*Provided material*

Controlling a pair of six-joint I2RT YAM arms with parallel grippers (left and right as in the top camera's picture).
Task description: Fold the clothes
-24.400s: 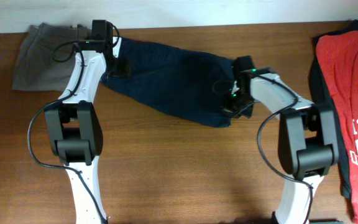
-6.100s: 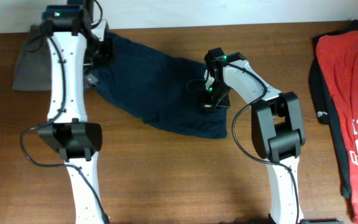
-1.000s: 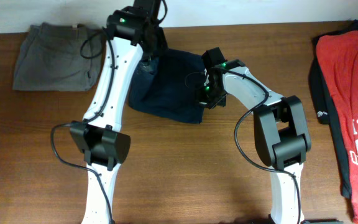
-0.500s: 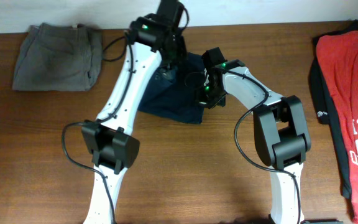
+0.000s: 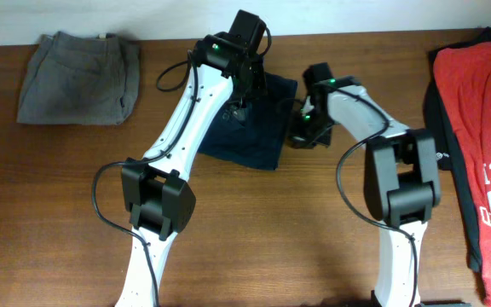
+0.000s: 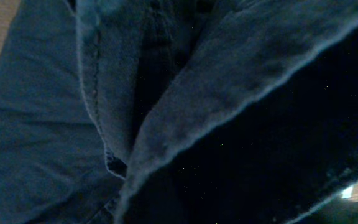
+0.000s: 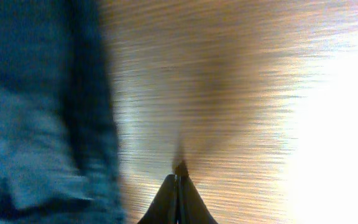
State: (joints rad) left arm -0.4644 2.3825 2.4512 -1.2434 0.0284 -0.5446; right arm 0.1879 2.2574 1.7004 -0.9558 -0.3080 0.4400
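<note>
Navy blue cloth shorts [image 5: 258, 141] now lie doubled near the wooden table's [image 5: 58, 213] far edge, with the left gripper [image 5: 239, 107] buried in folds, its grip untellable, while the right gripper [image 7: 178, 190], tips pressed together, has slid onto bare wood: first fold nearly done.

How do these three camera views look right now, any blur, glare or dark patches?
Overhead: sharp and evenly lit, the navy shorts plain against the brown table. Left wrist: dim and soft, dark cloth fills the frame, too close to focus. Right wrist: smeared sideways by motion blur, white glare washing out the wood at the right; only the shut right gripper looks fairly crisp.
</note>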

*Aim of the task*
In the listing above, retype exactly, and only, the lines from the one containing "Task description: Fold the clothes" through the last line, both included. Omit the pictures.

*Response area*
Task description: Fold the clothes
-24.400s: 
-6.100s: 
-1.000s: 
-0.500s: 
+0.000s: 
+0.000s: 
+0.000s: 
State: (joints rad) left arm -0.4644 2.3825 2.4512 -1.2434 0.0284 -0.5446; right arm 0.1879 2.2574 1.7004 -0.9558 -0.3080 0.4400
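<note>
Navy blue cloth shorts [image 5: 258, 141] now lie doubled near the wooden table's [image 5: 58, 213] far edge, with the left gripper [image 5: 239, 107] buried in folds, its grip untellable, while the right gripper [image 7: 178, 190], tips pressed together, has slid onto bare wood: first fold nearly done.

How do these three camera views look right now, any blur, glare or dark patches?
Overhead: sharp and evenly lit, the navy shorts plain against the brown table. Left wrist: dim and soft, dark cloth fills the frame, too close to focus. Right wrist: smeared sideways by motion blur, white glare washing out the wood at the right; only the shut right gripper looks fairly crisp.
</note>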

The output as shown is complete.